Mr Byres warned that changes to the buffer rate would need to be “compensated” with alternative measures to mitigate growing credit quality risks.
“The way we look at it is standards across the system are OK at present. It’s a highly competitive market for housing credit. There are hundreds of businesses jostling to provide housing finance,” he said.
“Housing debt in the household sector is already very high, so access to credit and access to significant amount of credit hasn’t been a constraint.”
“We are in this environment at present, where [property] prices could well soften, debt is very high, and income growth is likely to be subdued, if not, for many households, falling.”

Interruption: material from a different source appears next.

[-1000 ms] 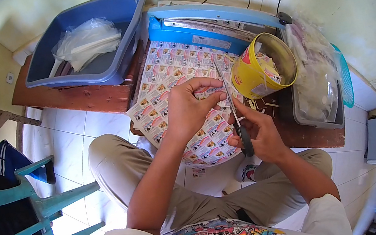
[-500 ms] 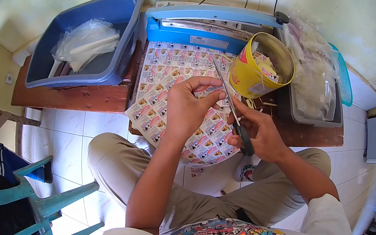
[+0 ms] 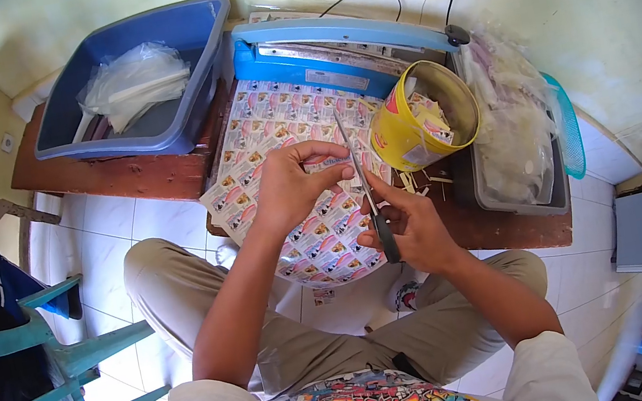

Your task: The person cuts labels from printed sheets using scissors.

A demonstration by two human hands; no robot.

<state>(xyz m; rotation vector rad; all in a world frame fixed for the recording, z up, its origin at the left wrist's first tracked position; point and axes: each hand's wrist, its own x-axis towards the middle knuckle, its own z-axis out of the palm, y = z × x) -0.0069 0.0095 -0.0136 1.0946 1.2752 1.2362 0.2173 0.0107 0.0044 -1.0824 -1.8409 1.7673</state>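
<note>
My right hand (image 3: pixel 415 227) grips a pair of scissors (image 3: pixel 373 200) by the black handles, the long blades pointing up and away from me. The blades look nearly together. My left hand (image 3: pixel 289 185) is closed in a pinch beside the blades, with what looks like a small printed label (image 3: pixel 336 161) between thumb and forefinger; the fingers partly hide it. Under both hands spread sheets of printed labels (image 3: pixel 307 245), overlapping and hanging over the near table edge. Just beyond my right hand, a yellow tub (image 3: pixel 403 131) leans tilted, with cut paper pieces inside.
A blue guillotine paper cutter (image 3: pixel 309 77) stands behind the sheets. At the left is a blue basin (image 3: pixel 182 130) holding clear plastic bags (image 3: pixel 136 83). A grey tray (image 3: pixel 509 207) piled with plastic stands right. Paper scraps (image 3: pixel 416 182) lie by the tub. A green chair (image 3: pixel 66 353) is at left.
The whole view has shifted slightly, so most things sit a little further left. My hands keep nearly the same pose around the scissors and the label.
</note>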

He added: “My point would be we need to be very careful about any change, and if you change that buffer purely on the basis of interest rates, you’d have to make some compensating changes elsewhere to keep standards at a sensible level.”
The APRA chair also claimed that lenders could incur unnecessary costs associated with alternative serviceability requirements imposed in response to a cut to the buffer rate.
“My starting proposition will be there would be a lot of costs and admin associated with changing that, which you wouldn’t want to put the system through at this point.”
When asked why a lower buffer rate would not be sufficient on its own, Mr Byres said such a scenario “could be examined”, but stressed that an easing of credit standards would risk upsetting the current balance in the midst of an economic crisis.
“I think we’d be very careful in this environment of saying we should be loosening credit standards, at a time when significant household debt already exists, income growth is subdued and, for many households, income uncertainty has decreased, and we’d want to maintain a degree of caution,” he said.
“My observation would be it is not the case that access to credit is a particular problem at present, access to housing credit.”
The APRA chair concluded: “The interest rate buffer only serves to, in a sense, limit the maximum amount a customer can borrow. Many customers don’t go to their maximum amount, so it’s not necessarily a constraint in lots of cases, but it’s a useful controlled system [in] the environment we’re in.”